After the election is no time to thwart the will of the majority. Some might call that "leadership" but others would see it as arrogance. You say that Gov. Schwarzenegger was not restricted by anything else, but he made it clear during the election that despite his personal opposition to the death penalty, he would not grant blanket clemency to just anyone whose case came before him. That is, he would enforce State law as duly constituted by the people, their representatives, and their courts.

So this particular case boiled down to Tookie Williams' claims of repentence and good works. The fact simply do not support Williams' claims in this regard, as the Governor's statement of his denial of the clemency petition made clear. Thus Gov. Schwarzenegger acted rationally and honorably, and according to law. Good for him!
 
Tookey appeared to much of the world to repent for his crimes. Arnie made his money glorifying a bloodbath.
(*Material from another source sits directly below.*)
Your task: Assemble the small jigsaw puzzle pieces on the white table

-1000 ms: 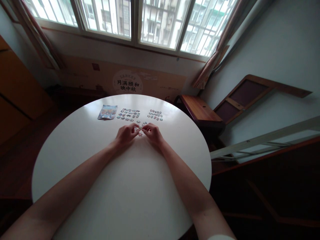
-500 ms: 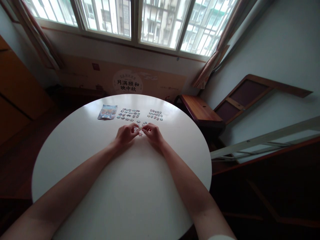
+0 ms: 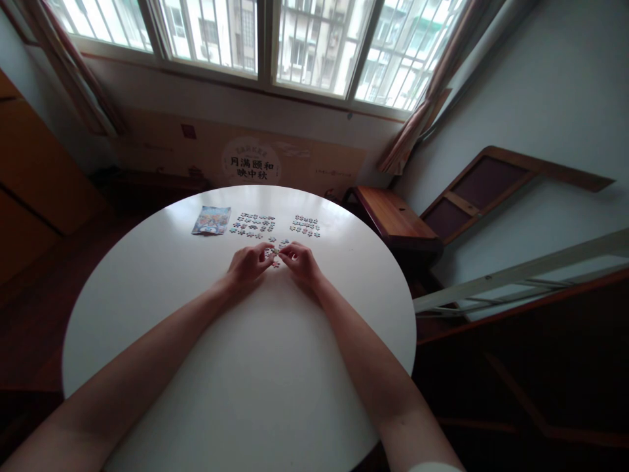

Europe has given, gives and will give a lot to the "New World" - our languages are there, our humanity is obviously still on the boat.
 
Isambard said:
Tookey appeared to much of the world to repent for his crimes.

Here's that same formulation again: "much of the world". Indeed! Well, certainly you and I can agree that ignorant, obnoxious leftists all over the world sound quite alike, right down to their sneering presumption of uniqueness.
 
rogue yam said:
It is true that the California State Constitution grants the Governor unilateral power to commute a death sentence. And it would be reasonable to argue that the death penalty is in all cases immoral, so candidates for Governor should announce during their campaigns that they will commute all death penalties once they are Governor.

But the people of California support the death penalty. If a candidate promised never to implement the death penalty, presumably that candidate would lose votes in favor of some other that supported the death penalty. Neither Gov. Schwarzenegger, nor any of his major rivals in the last election campaigned against the death penalty.

After the election is no time to thwart the will of the majority. Some might call that "leadership" but others would see it as arrogance. You say that Gov. Schwarzenegger was not restricted by anything else, but he made it clear during the election that despite his personal opposition to the death penalty, he would not grant blanket clemency to just anyone whose case came before him. That is, he would enforce State law as duly constituted by the people, their representatives, and their courts.

So this particular case boiled down to Tookie Williams' claims of repentence and good works. The fact simply do not support Williams' claims in this regard, as the Governor's statement of his denial of the clemency petition made clear. Thus Gov. Schwarzenegger acted rationally and honorably, and according to law. Good for him!

Nice try at switching the basis for the argument. Close but no cigar.

It isn't about campaigning on a ticket of "no death penallty", the argument was about the absolute power of the governor to gift clemency to whoever he wishes regardless of what ticket he came to power on.